Requirement -
Repeat the entire listing exactly as written.

Raw data -
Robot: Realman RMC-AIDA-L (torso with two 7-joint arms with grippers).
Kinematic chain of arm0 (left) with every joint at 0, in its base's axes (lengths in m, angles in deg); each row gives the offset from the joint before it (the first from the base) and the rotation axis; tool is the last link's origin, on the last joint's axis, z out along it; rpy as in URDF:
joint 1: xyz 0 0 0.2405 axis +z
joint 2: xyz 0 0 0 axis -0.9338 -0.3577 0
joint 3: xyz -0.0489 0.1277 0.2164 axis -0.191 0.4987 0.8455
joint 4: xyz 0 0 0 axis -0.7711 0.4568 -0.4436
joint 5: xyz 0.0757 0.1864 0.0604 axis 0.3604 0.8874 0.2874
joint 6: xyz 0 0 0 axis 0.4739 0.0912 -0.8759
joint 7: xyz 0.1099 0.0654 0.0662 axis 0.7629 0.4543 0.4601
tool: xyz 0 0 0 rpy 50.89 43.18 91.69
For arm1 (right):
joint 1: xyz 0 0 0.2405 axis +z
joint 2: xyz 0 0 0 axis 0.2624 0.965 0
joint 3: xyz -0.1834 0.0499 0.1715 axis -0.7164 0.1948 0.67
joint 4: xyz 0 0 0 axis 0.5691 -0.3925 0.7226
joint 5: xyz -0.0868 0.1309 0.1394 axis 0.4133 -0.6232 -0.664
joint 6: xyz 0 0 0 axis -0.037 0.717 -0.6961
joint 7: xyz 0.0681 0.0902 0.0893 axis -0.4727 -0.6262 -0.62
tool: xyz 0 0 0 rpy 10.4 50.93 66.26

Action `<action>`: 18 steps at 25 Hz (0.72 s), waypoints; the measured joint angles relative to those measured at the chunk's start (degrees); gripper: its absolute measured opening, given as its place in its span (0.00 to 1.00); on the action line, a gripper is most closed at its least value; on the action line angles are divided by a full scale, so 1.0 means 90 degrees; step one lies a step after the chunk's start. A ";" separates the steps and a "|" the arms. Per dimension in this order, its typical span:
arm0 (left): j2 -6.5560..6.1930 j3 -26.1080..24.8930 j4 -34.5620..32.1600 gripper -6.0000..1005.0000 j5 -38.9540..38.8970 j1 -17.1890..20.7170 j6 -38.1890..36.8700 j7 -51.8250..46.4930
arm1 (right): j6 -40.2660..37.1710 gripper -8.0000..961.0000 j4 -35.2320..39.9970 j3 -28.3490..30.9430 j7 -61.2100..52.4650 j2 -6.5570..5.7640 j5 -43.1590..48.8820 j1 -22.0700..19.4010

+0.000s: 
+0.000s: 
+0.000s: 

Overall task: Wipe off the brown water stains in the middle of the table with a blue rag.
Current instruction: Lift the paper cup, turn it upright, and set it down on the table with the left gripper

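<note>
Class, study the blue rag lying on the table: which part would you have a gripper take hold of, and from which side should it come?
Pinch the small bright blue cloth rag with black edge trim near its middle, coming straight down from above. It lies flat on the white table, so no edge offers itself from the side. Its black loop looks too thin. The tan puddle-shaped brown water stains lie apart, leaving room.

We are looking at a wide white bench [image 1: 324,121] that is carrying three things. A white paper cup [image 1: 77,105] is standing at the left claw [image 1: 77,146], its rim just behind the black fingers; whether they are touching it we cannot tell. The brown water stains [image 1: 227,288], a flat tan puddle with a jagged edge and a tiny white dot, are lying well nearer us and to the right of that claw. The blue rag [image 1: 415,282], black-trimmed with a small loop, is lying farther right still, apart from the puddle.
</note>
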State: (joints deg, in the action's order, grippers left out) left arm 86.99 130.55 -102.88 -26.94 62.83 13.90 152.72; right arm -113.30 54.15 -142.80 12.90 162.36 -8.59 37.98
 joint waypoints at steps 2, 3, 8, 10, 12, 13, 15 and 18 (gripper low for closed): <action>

Problem solution -
Robot: Realman RMC-AIDA-L (torso with two 7-joint arms with grippers).
Kinematic chain of arm0 (left) with every joint at 0, in its base's axes (lengths in m, angles in deg); each row gives the offset from the joint before it (the first from the base) and the rotation axis; tool is the last link's origin, on the last joint's axis, z out along it; rpy as in URDF:
joint 1: xyz 0 0 0.2405 axis +z
joint 2: xyz 0 0 0 axis -0.9338 -0.3577 0
joint 3: xyz -0.0489 0.1277 0.2164 axis -0.191 0.4987 0.8455
joint 4: xyz 0 0 0 axis -0.7711 0.4568 -0.4436
joint 5: xyz 0.0757 0.1864 0.0604 axis 0.3604 0.8874 0.2874
joint 6: xyz 0 0 0 axis 0.4739 0.0912 -0.8759
joint 7: xyz 0.1099 0.0654 0.0662 axis 0.7629 0.4543 0.4601
tool: xyz 0 0 0 rpy 50.89 43.18 91.69
For arm1 (right):
joint 1: xyz 0 0 0.2405 axis +z
joint 2: xyz 0 0 0 axis 0.2624 0.965 0
joint 3: xyz -0.1834 0.0499 0.1715 axis -0.7164 0.1948 0.67
joint 4: xyz 0 0 0 axis 0.5691 -0.3925 0.7226
joint 5: xyz -0.0868 0.1309 0.1394 axis 0.4133 -0.6232 -0.664
joint 6: xyz 0 0 0 axis -0.037 0.717 -0.6961
joint 7: xyz 0.0681 0.0902 0.0893 axis -0.4727 -0.6262 -0.62
tool: xyz 0 0 0 rpy 10.4 50.93 66.26

Action `<action>`: 18 steps at 25 Hz (0.72 s), waypoints; the measured joint angles relative to those measured at the chunk's start (degrees); gripper: its absolute measured opening, given as its place in its span (0.00 to 1.00); on the action line, a gripper is most closed at its least value; on the action line angles are divided by a full scale, so 1.0 means 90 degrees; step one lies a step after the chunk's start. A ";" separates the steps and a "|" the arms. Per dimension in this order, its typical span:
arm0 (left): j2 -6.5560..6.1930 j3 -26.1080..24.8930 j4 -34.5620..32.1600 gripper -6.0000..1005.0000 j5 -38.9540..38.8970 j1 -17.1890..20.7170 j6 -38.1890..36.8700 j7 -51.8250..46.4930
arm1 (right): j6 -40.2660..37.1710 gripper -8.0000..961.0000 j4 -35.2320..39.9970 j3 -28.3490..30.9430 j7 -61.2100..52.4650 j2 -6.5570..5.7640 j5 -43.1590..48.8820 j1 -22.0700..19.4010

+0.000s: 
+0.000s: 
+0.000s: 

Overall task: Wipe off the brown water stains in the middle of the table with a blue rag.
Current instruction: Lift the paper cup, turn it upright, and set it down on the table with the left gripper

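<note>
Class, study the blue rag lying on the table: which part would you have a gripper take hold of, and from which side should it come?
Pinch the small bright blue cloth rag with black edge trim near its middle, coming straight down from above. It lies flat on the white table, so no edge offers itself from the side. Its black loop looks too thin. The tan puddle-shaped brown water stains lie apart, leaving room.

We are looking at a wide white bench [image 1: 324,121] that is carrying three things. A white paper cup [image 1: 77,105] is standing at the left claw [image 1: 77,146], its rim just behind the black fingers; whether they are touching it we cannot tell. The brown water stains [image 1: 227,288], a flat tan puddle with a jagged edge and a tiny white dot, are lying well nearer us and to the right of that claw. The blue rag [image 1: 415,282], black-trimmed with a small loop, is lying farther right still, apart from the puddle.
</note>
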State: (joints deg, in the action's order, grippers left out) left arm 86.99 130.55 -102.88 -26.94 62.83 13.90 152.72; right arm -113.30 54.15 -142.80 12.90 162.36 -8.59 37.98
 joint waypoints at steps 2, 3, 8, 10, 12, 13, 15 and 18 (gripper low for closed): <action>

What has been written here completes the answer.